To: "Vladimir B. Savkin" <master@xxxxxxxxxxxxxx>
Subject: Re: [RFC/PATCH] IMQ port to 2.6
From: jamal <hadi@xxxxxxxxxx>
Date: 26 Jan 2004 22:25:05 -0500
Cc: netdev@xxxxxxxxxxx
In-reply-to: <20040126174122.GB20001@xxxxxxxxxxxxxx>
Organization: jamalopolis
References: <20040125164431.GA31548@xxxxxxxxxxxxxxxxxxxxxx> <1075058539.1747.92.camel@xxxxxxxxxxxxxxxx> <20040125202148.GA10599@xxxxxxxxxxxxxx> <1075074316.1747.115.camel@xxxxxxxxxxxxxxxx> <20040126001102.GA12303@xxxxxxxxxxxxxx> <1075086588.1732.221.camel@xxxxxxxxxxxxxxxx> <20040126093230.GA17811@xxxxxxxxxxxxxx> <1075124312.1732.292.camel@xxxxxxxxxxxxxxxx> <20040126135545.GA19497@xxxxxxxxxxxxxx> <1075127396.1746.370.camel@xxxxxxxxxxxxxxxx> <20040126174122.GB20001@xxxxxxxxxxxxxx>
Reply-to: hadi@xxxxxxxxxx
Sender: netdev-bounce@xxxxxxxxxxx
On Mon, 2004-01-26 at 12:41, Vladimir B. Savkin wrote:
> On Mon, Jan 26, 2004 at 09:29:56AM -0500, jamal wrote:
[..]
> 
> Over here every good networking engineer I have talked to knows this :)

This may be true but its like sticking a finger in the air
and saying the "wind blows south" ;-> Data my friend.

> > Thats what i was assuming. Shaping alone is insufficient as well.
> 
> I don't quite understand what you mean here.
> Ultimately, any packet will land in some leaf qdisc,
> where there is a queue of some maximum size.
> If a sender does not reduce its rate, queue overflows, and we drop.
> But in my experience this rarely happens with TCP. I think that sender
> just see measured RTT increase and reduce its rate or shrinks
> its window. I don't know modern TCP implementations in detail, 
> but I can see it works.

We are saying the same thing. And we are also digressing from the main
point. So lets drop this part if you dont mind.

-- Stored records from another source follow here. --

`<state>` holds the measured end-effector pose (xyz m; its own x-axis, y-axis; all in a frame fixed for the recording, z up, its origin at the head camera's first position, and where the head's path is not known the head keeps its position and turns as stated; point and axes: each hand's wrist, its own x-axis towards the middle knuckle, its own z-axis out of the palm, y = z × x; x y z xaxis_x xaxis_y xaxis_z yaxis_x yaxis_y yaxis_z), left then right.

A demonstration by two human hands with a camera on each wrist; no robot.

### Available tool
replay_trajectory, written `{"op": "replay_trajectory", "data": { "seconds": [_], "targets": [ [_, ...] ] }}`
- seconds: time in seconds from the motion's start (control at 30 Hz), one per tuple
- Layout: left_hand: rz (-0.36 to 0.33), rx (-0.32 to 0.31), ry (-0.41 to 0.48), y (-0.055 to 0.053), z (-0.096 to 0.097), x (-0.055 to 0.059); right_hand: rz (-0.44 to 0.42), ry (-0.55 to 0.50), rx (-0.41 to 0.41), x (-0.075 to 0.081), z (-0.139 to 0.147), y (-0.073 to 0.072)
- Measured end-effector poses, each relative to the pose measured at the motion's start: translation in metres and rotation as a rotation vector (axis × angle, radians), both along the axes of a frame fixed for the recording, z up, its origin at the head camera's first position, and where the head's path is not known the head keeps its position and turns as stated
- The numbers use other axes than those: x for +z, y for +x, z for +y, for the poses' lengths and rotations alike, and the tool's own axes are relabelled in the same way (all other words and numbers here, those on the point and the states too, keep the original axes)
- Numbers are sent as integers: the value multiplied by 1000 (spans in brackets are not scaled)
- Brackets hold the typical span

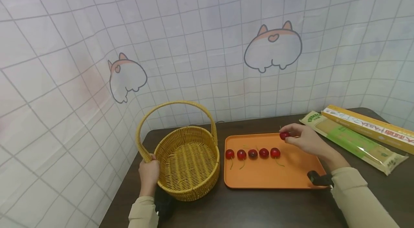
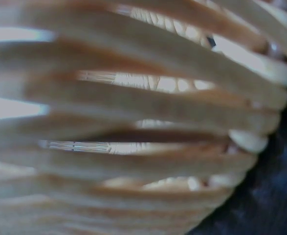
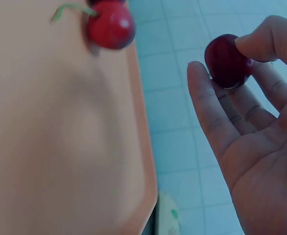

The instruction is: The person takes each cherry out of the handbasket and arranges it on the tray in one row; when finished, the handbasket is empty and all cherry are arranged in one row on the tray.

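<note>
A yellow woven basket [image 1: 191, 192] with a tall arched handle stands on the left of the table. My left hand [image 1: 149, 172] grips its left side, where the handle meets the rim. Blurred strands of the basket [image 2: 148, 98] fill the left wrist view, and the hand is not seen there. Between thumb and fingers, my right hand [image 1: 307, 140] pinches a dark red cherry [image 3: 226, 61] above the back right of an orange tray [image 1: 252, 181]. Several more cherries [image 1: 252, 154] lie in a row on the tray, some with green stems showing.
Right of the tray lie a green and clear packet of pasta [image 1: 352, 140] and a yellow pasta box [image 1: 372, 127]. A white grid-patterned cloth [image 1: 194, 41] hangs behind the dark table [image 1: 245, 206].
</note>
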<state>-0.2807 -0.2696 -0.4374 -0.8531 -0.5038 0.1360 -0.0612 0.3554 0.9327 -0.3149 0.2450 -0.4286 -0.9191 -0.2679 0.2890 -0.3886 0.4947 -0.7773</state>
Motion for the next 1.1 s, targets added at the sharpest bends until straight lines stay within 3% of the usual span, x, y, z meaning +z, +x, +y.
{"op": "replay_trajectory", "data": {
  "seconds": [0.37, 0.73, 1.1],
  "targets": [
    [2, 7, -2, 2, -1, 2, -155, 71, 29, -12, 16, 0],
    [1, 7, 7, 1, 0, 2, -141, 151, 74, -22, 20, 0],
    [-3, 10, 2, 0, 1, 1, -182, 158, 133, -28, 23, 0]
  ]
}}
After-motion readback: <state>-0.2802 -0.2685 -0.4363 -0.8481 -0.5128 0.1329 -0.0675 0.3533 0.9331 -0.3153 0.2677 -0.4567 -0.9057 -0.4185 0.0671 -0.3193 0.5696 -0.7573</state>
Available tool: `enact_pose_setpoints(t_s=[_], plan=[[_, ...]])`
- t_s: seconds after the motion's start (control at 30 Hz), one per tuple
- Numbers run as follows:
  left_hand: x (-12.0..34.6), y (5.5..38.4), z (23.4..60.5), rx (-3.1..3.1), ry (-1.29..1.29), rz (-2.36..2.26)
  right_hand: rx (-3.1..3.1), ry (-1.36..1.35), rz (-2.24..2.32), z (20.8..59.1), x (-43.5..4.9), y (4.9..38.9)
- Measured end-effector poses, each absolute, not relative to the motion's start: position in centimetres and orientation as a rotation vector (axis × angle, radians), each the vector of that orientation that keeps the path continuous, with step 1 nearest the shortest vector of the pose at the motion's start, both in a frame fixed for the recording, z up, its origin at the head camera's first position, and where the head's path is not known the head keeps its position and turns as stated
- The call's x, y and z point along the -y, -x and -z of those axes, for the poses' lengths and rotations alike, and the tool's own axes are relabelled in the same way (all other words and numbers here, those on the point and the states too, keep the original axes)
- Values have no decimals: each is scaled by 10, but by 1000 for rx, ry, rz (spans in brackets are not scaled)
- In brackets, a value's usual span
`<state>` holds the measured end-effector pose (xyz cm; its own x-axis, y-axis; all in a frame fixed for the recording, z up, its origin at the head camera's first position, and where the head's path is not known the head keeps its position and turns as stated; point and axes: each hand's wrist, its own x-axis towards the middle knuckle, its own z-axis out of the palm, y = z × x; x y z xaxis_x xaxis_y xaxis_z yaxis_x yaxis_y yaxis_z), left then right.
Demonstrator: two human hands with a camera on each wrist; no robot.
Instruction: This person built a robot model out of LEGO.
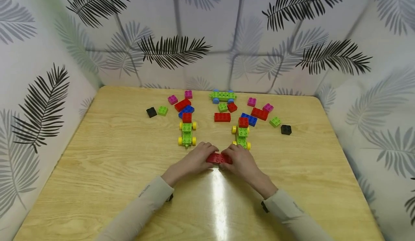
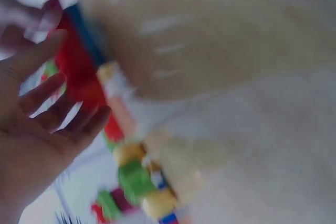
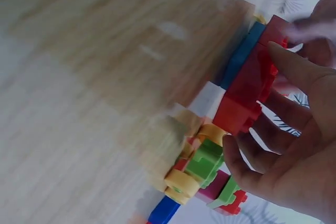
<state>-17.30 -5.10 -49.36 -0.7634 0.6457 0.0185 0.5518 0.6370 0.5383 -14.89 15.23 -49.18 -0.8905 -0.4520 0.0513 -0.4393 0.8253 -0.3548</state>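
Note:
Two red toy bricks (image 1: 213, 158) lie end to end between the hands near the middle of the table. Both wrist views show a blue brick (image 3: 242, 56) under the red ones. My left hand (image 1: 199, 158) grips the left red brick, thumb on the near side and fingers on the far side. On the right end, my right hand (image 1: 244, 163) holds the other red brick the same way. Just beyond the hands stand two green wheeled bases with yellow wheels, the left base (image 1: 187, 136) and the right base (image 1: 242, 134), each with a red brick on its far end.
At the back stands a green base with blue wheels (image 1: 223, 96). A red brick (image 1: 222, 117) lies in front of it. Loose pink, red, blue, green and black bricks flank both sides, including a black brick (image 1: 151, 112) and another black brick (image 1: 286, 129). Patterned cloth (image 1: 207, 35) surrounds the table.

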Motion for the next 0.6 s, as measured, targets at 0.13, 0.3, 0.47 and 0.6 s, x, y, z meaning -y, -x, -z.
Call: enact_pose_setpoints(t_s=[0.13, 0.3, 0.47, 0.6], plan=[[72, 186, 478, -2711, -750, -1150, -2985, 721, 572, 490, -148, 147], [99, 212, 471, -2925, -526, -1415, -2976, 848, 647, 494, -142, 149], [113, 232, 479, -2824, -356, -1481, -2934, 896, 635, 501, -137, 149], [117, 242, 485, -2721, -288, -1488, -2943, 921, 646, 504, -134, 149]])
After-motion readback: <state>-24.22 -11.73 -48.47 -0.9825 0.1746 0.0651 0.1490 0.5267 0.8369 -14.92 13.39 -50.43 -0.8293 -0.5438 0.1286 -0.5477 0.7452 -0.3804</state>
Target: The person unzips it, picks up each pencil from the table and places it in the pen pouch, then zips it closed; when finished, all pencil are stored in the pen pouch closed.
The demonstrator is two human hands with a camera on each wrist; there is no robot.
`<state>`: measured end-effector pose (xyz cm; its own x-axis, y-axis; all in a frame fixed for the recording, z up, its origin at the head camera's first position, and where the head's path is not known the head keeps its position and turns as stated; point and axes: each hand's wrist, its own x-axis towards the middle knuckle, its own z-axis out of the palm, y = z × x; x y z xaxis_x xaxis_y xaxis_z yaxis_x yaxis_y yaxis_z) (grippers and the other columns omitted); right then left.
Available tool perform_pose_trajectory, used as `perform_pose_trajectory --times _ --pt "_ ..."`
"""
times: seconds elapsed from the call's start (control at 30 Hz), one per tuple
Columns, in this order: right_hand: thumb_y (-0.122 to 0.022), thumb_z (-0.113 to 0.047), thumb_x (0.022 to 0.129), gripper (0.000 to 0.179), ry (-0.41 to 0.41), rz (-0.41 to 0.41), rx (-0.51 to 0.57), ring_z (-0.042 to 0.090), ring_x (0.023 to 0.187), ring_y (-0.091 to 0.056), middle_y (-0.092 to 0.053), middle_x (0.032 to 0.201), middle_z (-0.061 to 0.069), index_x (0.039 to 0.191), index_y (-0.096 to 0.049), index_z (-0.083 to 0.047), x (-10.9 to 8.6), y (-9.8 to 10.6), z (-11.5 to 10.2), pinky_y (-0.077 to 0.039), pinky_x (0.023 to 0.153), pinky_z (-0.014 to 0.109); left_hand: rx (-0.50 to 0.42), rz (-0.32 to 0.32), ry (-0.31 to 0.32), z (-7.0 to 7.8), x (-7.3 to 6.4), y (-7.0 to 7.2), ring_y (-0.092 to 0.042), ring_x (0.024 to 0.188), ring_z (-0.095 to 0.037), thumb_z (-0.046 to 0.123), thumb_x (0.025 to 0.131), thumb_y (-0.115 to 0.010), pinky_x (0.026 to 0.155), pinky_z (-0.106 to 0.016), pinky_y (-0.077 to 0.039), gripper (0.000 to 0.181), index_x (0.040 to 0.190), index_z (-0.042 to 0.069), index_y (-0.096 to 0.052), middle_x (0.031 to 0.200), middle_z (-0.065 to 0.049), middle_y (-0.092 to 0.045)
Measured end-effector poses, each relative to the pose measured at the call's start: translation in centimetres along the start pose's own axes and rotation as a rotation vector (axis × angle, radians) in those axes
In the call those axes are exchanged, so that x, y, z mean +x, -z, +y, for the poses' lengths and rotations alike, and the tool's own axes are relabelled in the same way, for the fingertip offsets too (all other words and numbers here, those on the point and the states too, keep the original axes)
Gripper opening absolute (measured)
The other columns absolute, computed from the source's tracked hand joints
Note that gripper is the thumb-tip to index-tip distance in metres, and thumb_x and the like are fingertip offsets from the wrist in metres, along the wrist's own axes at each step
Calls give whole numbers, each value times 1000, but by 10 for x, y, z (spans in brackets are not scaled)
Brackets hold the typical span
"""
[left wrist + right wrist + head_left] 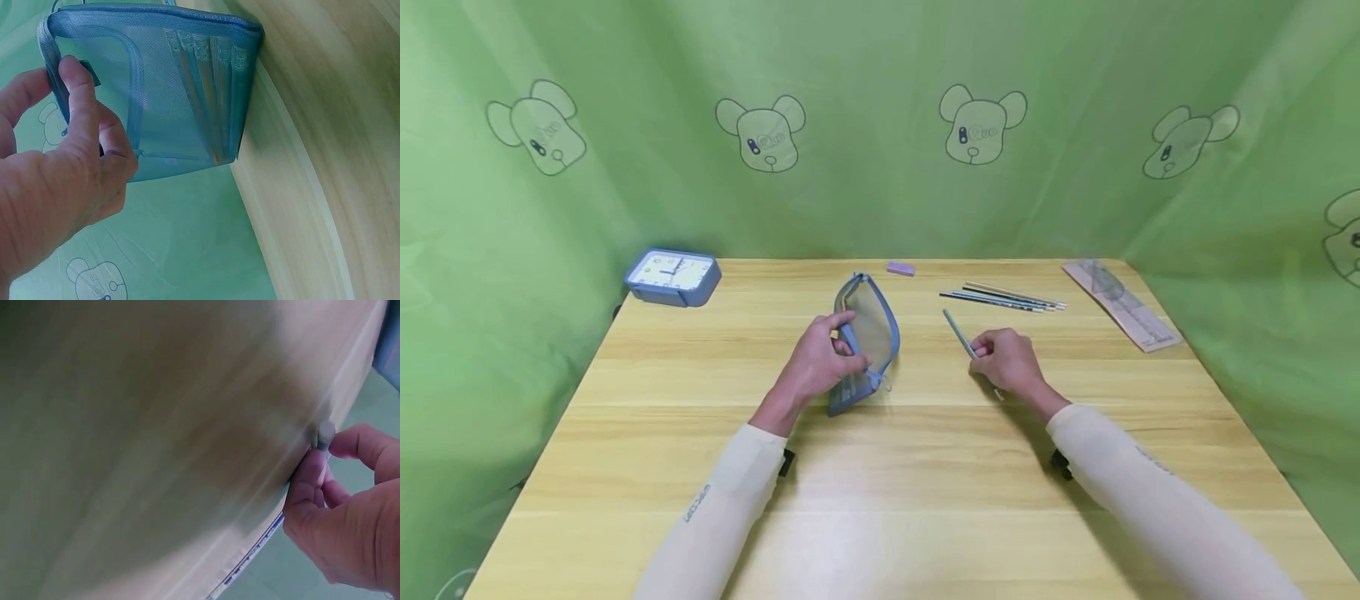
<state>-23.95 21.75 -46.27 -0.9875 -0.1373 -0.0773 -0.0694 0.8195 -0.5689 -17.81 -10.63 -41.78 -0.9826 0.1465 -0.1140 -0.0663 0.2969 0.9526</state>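
My left hand grips the blue rim of a mesh zip pencil pouch and holds its mouth apart. In the left wrist view, thumb and fingers hold the pouch's edge, and several pencils show through the mesh at its far end. To the right of the pouch, my right hand pinches a light blue-green pencil, slanted over the table. The right wrist view shows one rounded end of this pencil between thumb and finger; the hand hides most of it. Several loose pencils lie beyond the right hand.
A purple eraser lies at the table's back edge. A blue alarm clock stands at the back left. At the back right lies a pink pack with clear rulers. Green cloth surrounds the wooden table.
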Motion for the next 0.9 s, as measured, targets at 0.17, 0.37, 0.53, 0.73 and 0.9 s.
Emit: perform_pose_trajectory --times 0.17,0.37,0.53,0.73,0.9 --pt "-75 -5 92 29 -112 -58 244 13 85 -66 -79 102 11 119 -76 5 -7 -2 -7 -55 74 19 11 7 1 0 0 0 -57 88 -14 1 87 -84 73 -27 -54 88 164 3 -41 131 -16 -47" --pt "-67 -1 100 47 -215 -172 737 7 93 -68 -70 112 4 143 -57 13 -24 11 -36 -61 85 16 25 6 -15 0 0 -2 -58 86 -14 0 86 -84 71 -26 -55 87 163 1 -42 129 -17 -47" --pt "-65 2 99 51 -185 -239 845 5 92 -68 -68 108 -1 146 -53 14 -30 19 -74 -60 87 15 57 17 -37 0 -1 -3 -58 89 -16 0 85 -84 72 -24 -57 87 162 0 -43 128 -17 -49" --pt "-68 3 96 44 -178 -304 791 11 90 -65 -70 112 8 139 -60 12 -23 1 -108 -59 81 18 72 21 -36 0 -3 -8 -61 95 -19 -1 83 -84 72 -23 -60 89 162 1 -43 139 -21 -49" --pt "-69 2 98 38 -223 -295 737 9 82 -64 -67 110 8 134 -66 10 -15 -13 -125 -58 76 17 89 -12 -46 4 -4 -15 -61 100 -21 -2 83 -83 74 -24 -61 88 162 1 -44 141 -21 -48"
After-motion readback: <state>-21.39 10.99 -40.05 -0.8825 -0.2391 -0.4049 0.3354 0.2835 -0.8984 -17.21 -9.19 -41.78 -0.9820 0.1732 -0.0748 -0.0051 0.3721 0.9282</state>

> > So why cant you attach a ingress qdisc on eth1-2 and use policing to
> > mark excess traffic (not drop)? On eth0 all you do is based on the mark
> 
> And where to drop then?
> 

Look at the example i just typed.
In your case you dont need the patch i described; use the standard
ingress qdisc and mark with iptables.

> So, it's just like IMQ, but without that Q bit, only marking?
> 

Exactly.

> But how would I calculate guaranteed rate for a client?

Note how i used index 1 for the meter in the example i posted.
index 1 is only for one client.

> Suppose I have 100 clients connected, then I can only
> guarantee a 1/100th of the pipe to each. But if only 5 of them
> are active, then each can get 1/5th of the pipe.

Look at the way i had index 200 and 300 one for sharing within a
device and another for the whole system. 
You should also just be able to use marks and shape on egress.

> Round-robin mechanism such as wrr effectively adjusts rates in dynamic.
> I use two-layer hierarchy actually, by applying sfq to every wrr class,
> so a user can download a file and play Quake at the same time,
> with acceptable delays and no packet loss. At the same time,
> user that opens 1000 connections with some evil multithreaded downloader
> thing, has the same aggregate rate, but can't play Quake because
> of high latency.  It works wonderfully.
> 
> I suppose we can have a flavor of wrr that will not queue packets,
> only find over-active flows and mark or drop over-profile packets
> but 1) no such thing exist AFAIK and 2) it will not have separate
> queue for each user/flow, thus all flows will have same latency,
> only drop probabilities will differ.
> 
> So, it seems to me that IMQ fits nicely when there're some artificial
> bandwidth limits (as opposed to bandwidth of some physical interface)
> and no single egress interface for all flows to be shaped.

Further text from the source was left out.